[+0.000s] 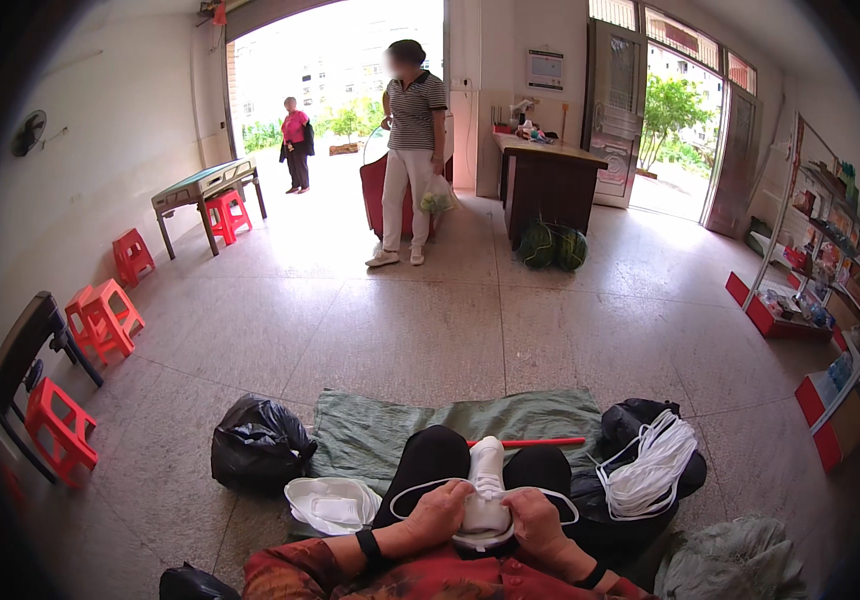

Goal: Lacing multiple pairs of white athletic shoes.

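Observation:
Between my knees rests a white lace-up shoe (487,470), its toe pointing away from me. My left hand (440,512) is closed in a pinch on a white shoelace (412,488) at the shoe's left side; the lace loops out over my left thigh. On the other side my right hand (535,518) pinches the lace's other part, which arcs out past my right knee. Both hands are close to the shoe's opening. The fingertips themselves are small and partly hidden.
A green cloth (450,408) lies ahead with a red stick (530,442) on it. Left are a black bag (262,445) and white shoe parts (332,503); right, a bundle of white laces (652,465) on black plastic. A person (415,150) stands ahead holding a bag; another person (296,145) is outside.

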Available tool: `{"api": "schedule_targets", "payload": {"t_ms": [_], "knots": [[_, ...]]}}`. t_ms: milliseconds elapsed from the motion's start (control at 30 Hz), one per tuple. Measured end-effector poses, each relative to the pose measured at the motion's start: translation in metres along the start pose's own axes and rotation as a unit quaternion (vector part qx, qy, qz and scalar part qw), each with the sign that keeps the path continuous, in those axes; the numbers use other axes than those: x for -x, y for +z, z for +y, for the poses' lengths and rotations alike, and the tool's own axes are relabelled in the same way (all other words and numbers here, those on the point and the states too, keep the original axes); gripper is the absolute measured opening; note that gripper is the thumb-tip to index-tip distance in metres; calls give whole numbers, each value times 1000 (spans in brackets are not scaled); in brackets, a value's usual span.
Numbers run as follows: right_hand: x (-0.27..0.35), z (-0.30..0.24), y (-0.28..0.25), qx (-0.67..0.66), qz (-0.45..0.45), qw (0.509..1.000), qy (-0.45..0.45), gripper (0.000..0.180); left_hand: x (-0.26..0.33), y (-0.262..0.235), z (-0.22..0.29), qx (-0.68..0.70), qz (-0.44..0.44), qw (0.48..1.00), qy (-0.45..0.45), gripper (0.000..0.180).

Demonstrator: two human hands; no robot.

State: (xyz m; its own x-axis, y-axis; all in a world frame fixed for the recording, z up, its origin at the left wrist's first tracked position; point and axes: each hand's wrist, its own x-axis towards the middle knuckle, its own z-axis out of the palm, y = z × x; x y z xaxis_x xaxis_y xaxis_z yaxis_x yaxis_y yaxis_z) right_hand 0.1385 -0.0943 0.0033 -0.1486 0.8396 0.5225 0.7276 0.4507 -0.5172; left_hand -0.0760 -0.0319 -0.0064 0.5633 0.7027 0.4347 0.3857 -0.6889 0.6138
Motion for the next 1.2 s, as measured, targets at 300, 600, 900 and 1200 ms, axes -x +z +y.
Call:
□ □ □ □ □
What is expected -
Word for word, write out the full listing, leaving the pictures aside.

Response to the task -
[+0.000s] 

Goal: Lacing multiple pairs of white athletic shoes.

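Observation:
Between my knees rests a white lace-up shoe (487,470), its toe pointing away from me. My left hand (440,512) is closed in a pinch on a white shoelace (412,488) at the shoe's left side; the lace loops out over my left thigh. On the other side my right hand (535,518) pinches the lace's other part, which arcs out past my right knee. Both hands are close to the shoe's opening. The fingertips themselves are small and partly hidden.
A green cloth (450,408) lies ahead with a red stick (530,442) on it. Left are a black bag (262,445) and white shoe parts (332,503); right, a bundle of white laces (652,465) on black plastic. A person (415,150) stands ahead holding a bag; another person (296,145) is outside.
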
Available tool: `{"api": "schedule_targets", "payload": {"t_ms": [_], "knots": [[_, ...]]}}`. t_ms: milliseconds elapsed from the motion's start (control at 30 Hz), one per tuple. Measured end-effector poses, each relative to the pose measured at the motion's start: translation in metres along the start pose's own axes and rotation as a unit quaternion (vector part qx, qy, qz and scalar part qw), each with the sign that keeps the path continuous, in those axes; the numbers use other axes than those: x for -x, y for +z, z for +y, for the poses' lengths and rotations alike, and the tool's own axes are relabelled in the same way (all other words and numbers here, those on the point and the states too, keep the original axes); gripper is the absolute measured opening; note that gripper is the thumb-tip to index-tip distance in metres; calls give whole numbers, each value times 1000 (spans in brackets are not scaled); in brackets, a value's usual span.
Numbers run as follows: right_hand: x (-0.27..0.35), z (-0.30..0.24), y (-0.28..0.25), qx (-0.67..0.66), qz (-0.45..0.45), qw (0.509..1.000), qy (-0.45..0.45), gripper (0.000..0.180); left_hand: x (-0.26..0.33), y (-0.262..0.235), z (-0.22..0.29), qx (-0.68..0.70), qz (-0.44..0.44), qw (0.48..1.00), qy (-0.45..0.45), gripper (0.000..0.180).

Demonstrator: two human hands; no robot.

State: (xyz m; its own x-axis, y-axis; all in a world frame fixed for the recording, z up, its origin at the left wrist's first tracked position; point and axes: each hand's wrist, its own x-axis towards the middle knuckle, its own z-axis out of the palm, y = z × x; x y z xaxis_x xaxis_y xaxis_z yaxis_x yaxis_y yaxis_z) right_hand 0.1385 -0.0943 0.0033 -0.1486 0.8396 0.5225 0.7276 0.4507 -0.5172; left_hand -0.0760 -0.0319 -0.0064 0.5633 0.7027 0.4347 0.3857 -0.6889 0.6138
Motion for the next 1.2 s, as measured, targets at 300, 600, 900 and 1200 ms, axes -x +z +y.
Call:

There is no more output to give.